[Problem to solve]
The answer must consist of every line from the entries that holds the word "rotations".

== Task inputs ==

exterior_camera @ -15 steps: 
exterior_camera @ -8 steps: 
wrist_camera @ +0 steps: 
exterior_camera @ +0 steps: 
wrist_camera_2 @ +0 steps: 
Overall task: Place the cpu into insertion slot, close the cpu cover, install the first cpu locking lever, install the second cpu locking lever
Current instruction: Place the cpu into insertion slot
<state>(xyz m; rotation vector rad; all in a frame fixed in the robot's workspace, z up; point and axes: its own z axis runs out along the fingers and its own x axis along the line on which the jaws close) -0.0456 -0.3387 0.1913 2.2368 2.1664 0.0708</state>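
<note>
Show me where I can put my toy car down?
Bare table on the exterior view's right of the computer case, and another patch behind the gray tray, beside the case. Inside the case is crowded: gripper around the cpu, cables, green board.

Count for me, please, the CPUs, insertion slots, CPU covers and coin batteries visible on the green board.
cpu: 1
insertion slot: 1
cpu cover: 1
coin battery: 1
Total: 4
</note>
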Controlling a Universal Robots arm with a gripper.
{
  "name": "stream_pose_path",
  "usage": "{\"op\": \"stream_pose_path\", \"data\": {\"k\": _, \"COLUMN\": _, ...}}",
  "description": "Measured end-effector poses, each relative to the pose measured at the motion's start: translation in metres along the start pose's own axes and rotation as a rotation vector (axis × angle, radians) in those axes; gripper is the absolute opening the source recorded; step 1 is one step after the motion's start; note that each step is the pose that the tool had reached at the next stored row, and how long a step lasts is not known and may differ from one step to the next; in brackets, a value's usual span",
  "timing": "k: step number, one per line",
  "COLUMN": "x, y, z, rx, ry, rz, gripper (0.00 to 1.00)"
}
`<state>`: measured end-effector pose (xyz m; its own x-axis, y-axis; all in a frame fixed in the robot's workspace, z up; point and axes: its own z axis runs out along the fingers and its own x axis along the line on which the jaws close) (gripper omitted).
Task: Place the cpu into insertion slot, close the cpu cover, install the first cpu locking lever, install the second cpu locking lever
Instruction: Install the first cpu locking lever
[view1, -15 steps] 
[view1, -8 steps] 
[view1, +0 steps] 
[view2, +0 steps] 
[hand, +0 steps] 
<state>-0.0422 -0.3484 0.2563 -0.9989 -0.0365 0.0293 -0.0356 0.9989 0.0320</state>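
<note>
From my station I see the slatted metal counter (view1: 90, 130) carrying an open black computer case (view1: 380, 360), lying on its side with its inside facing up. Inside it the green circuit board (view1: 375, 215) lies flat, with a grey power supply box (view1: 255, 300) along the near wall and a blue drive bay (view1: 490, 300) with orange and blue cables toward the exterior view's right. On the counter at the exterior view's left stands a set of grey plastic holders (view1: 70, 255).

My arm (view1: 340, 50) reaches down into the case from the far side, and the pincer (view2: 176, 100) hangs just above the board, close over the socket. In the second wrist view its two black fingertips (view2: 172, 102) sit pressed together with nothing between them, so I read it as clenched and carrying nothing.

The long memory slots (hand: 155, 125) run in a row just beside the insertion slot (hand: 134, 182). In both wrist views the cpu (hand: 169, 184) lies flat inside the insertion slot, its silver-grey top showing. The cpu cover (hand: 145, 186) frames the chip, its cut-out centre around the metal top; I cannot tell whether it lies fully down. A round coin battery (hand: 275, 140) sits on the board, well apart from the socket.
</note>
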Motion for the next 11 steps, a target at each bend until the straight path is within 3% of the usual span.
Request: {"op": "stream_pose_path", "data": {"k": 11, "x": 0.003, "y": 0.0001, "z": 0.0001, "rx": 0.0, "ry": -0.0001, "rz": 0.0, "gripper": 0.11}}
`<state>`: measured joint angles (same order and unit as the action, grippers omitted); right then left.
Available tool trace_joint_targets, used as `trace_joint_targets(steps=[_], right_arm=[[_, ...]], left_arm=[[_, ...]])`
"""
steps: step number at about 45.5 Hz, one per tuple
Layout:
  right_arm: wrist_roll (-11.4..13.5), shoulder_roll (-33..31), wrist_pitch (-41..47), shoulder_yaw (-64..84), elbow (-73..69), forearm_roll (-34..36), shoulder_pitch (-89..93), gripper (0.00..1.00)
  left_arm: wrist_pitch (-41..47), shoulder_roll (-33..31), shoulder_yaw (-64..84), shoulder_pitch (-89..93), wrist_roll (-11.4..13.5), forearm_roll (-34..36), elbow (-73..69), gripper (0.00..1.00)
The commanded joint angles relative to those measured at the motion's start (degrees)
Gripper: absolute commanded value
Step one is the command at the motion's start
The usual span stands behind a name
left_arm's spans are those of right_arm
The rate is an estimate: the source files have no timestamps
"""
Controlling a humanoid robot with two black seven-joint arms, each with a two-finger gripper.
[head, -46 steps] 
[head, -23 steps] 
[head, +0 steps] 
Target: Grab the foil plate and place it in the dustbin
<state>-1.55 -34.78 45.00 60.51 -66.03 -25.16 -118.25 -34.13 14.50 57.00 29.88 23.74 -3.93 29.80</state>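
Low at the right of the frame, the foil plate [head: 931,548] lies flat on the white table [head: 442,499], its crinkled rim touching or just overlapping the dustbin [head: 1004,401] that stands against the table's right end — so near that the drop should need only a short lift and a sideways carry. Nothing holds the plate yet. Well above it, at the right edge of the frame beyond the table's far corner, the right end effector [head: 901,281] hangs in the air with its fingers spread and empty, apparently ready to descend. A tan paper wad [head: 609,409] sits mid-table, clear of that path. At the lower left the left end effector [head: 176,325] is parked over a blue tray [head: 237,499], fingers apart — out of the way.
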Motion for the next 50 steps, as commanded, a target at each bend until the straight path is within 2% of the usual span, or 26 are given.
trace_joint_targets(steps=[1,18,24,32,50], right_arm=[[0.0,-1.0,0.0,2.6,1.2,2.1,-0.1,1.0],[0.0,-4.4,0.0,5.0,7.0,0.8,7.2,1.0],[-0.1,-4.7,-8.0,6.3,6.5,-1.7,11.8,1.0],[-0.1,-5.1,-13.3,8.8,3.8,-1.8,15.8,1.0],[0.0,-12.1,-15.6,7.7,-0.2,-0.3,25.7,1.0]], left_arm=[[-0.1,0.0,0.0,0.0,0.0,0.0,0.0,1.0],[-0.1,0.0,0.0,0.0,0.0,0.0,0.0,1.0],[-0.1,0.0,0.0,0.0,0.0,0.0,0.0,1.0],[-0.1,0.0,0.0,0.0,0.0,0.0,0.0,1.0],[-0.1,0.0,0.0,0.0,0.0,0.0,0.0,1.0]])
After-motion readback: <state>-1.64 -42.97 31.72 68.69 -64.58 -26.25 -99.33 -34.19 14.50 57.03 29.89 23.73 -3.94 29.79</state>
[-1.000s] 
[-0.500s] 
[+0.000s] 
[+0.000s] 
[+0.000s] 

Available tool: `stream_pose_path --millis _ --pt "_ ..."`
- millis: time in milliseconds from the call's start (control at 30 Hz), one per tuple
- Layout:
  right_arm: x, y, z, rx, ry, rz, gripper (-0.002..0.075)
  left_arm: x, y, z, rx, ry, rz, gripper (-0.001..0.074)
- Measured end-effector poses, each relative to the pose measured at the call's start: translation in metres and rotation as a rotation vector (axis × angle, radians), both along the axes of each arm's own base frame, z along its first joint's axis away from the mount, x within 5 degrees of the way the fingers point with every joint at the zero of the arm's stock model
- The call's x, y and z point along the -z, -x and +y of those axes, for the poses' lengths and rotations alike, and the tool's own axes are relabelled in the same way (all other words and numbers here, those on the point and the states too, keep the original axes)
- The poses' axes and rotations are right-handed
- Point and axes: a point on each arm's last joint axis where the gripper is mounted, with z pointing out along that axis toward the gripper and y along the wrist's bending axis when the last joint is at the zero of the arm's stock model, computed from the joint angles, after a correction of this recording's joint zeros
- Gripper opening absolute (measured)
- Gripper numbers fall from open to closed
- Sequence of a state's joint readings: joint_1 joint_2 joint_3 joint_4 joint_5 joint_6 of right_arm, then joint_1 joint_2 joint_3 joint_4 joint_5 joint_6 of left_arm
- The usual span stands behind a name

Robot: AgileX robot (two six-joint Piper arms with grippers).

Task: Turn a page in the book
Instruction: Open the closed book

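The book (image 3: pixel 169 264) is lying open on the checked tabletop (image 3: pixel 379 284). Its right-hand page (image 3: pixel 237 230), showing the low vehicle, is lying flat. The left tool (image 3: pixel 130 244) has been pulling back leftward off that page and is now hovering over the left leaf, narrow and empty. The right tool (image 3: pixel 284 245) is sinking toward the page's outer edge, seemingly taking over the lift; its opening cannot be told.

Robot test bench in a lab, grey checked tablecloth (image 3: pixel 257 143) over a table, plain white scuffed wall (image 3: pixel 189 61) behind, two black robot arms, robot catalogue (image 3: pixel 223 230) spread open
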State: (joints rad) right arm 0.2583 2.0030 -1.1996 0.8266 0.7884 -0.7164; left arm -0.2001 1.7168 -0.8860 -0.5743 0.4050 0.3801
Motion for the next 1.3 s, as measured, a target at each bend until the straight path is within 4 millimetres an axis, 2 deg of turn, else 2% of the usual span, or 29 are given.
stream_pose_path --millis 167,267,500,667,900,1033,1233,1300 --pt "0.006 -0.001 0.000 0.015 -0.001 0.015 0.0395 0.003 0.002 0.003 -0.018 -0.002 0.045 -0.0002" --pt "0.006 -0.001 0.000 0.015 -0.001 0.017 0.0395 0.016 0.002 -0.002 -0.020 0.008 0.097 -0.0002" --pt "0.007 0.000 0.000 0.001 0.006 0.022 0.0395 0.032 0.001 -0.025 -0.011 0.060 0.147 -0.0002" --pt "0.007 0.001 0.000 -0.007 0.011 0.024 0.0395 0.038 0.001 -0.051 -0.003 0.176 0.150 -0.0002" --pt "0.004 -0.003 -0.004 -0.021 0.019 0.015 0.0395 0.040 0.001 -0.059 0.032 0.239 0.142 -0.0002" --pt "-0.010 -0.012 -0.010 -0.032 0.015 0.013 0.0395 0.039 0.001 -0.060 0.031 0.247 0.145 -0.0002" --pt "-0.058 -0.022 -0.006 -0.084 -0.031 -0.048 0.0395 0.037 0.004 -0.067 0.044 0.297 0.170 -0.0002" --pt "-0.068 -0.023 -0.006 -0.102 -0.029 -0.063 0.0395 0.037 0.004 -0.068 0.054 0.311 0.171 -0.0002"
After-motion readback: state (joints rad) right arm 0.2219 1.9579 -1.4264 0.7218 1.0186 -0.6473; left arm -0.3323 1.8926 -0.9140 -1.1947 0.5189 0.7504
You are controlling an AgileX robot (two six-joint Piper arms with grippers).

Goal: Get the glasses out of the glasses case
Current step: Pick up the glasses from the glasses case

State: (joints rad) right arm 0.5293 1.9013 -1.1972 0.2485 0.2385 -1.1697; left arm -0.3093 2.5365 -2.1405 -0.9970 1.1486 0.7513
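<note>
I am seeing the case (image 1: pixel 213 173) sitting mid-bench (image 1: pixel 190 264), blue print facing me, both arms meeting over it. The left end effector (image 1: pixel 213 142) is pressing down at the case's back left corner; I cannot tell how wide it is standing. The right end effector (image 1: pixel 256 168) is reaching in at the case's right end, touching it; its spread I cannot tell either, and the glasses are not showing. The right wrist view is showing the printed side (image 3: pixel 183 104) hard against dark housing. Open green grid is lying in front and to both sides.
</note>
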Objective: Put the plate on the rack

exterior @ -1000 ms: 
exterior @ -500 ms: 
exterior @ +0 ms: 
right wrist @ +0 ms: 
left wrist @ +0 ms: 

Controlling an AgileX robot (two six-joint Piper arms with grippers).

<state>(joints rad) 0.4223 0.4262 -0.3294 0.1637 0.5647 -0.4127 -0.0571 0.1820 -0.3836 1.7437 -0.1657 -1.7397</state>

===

[Expected answer]
- The call's x, y and z point along the -z, -x and +y of those axes, for the poses' lengths and rotations alike, and the tool's own axes are relabelled in the same way (all other words and numbers here, those on the point and the states too, keep the original axes)
- The poses' axes and rotations are right-handed

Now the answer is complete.